Data below:
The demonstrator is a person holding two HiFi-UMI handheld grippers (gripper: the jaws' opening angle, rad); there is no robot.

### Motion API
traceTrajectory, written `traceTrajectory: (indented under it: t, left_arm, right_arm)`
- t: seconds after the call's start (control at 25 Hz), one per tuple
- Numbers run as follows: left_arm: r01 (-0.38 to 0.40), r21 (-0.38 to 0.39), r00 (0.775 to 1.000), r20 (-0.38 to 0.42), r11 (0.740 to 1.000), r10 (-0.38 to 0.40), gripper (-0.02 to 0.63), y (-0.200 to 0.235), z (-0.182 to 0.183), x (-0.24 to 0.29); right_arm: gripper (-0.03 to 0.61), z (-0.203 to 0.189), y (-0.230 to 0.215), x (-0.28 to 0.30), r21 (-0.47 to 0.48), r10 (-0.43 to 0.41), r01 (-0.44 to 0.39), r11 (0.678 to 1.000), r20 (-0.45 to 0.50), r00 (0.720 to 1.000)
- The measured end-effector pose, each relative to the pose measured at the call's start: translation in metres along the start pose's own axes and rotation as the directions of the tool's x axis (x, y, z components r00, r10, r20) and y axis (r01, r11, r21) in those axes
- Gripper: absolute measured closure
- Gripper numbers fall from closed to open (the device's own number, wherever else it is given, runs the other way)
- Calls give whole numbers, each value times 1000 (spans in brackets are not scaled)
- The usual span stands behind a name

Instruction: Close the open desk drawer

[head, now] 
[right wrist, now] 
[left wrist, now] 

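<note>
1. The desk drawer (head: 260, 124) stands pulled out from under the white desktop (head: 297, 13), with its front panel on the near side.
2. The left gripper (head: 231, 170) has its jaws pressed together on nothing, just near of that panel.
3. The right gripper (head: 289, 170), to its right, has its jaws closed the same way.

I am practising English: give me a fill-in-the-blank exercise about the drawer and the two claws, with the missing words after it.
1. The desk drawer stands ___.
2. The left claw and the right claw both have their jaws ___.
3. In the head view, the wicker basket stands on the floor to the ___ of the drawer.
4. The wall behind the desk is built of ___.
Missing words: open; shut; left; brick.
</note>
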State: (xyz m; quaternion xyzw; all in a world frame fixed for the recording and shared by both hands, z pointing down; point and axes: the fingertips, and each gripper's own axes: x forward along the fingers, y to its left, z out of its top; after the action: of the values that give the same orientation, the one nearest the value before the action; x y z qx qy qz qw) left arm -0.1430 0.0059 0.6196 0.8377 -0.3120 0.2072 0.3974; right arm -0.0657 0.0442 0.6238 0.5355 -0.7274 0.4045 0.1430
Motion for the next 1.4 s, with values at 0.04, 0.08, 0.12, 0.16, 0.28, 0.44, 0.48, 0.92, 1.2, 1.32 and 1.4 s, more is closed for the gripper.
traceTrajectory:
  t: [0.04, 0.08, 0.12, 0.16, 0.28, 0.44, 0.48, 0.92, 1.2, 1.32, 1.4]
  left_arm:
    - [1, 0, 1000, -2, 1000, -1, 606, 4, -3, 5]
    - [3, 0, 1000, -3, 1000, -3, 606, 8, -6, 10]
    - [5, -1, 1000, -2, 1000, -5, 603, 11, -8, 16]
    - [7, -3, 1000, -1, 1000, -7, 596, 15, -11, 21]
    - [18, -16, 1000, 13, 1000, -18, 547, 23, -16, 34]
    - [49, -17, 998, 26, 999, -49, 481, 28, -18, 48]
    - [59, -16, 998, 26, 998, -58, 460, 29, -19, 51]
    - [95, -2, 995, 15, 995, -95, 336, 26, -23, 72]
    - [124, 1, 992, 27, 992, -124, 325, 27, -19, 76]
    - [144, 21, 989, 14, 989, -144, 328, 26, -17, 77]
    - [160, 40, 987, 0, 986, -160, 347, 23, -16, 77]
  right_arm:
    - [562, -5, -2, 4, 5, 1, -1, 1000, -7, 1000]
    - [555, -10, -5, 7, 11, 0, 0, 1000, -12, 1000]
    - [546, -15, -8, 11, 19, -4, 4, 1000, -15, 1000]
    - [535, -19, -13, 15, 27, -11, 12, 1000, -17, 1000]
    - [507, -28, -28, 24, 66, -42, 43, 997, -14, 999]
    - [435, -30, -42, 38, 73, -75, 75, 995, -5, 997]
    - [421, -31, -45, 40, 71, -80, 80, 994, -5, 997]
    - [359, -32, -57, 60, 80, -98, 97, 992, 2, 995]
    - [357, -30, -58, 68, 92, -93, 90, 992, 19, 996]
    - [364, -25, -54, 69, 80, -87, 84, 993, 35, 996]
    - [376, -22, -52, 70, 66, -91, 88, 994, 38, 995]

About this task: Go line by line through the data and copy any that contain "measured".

Task answer:
- The measured end-effector pose, each relative to the pose measured at the call's start: translation in metres along the start pose's own axes and rotation as the directions of the tool's x axis (x, y, z components r00, r10, r20) and y axis (r01, r11, r21) in those axes
- Gripper: absolute measured closure

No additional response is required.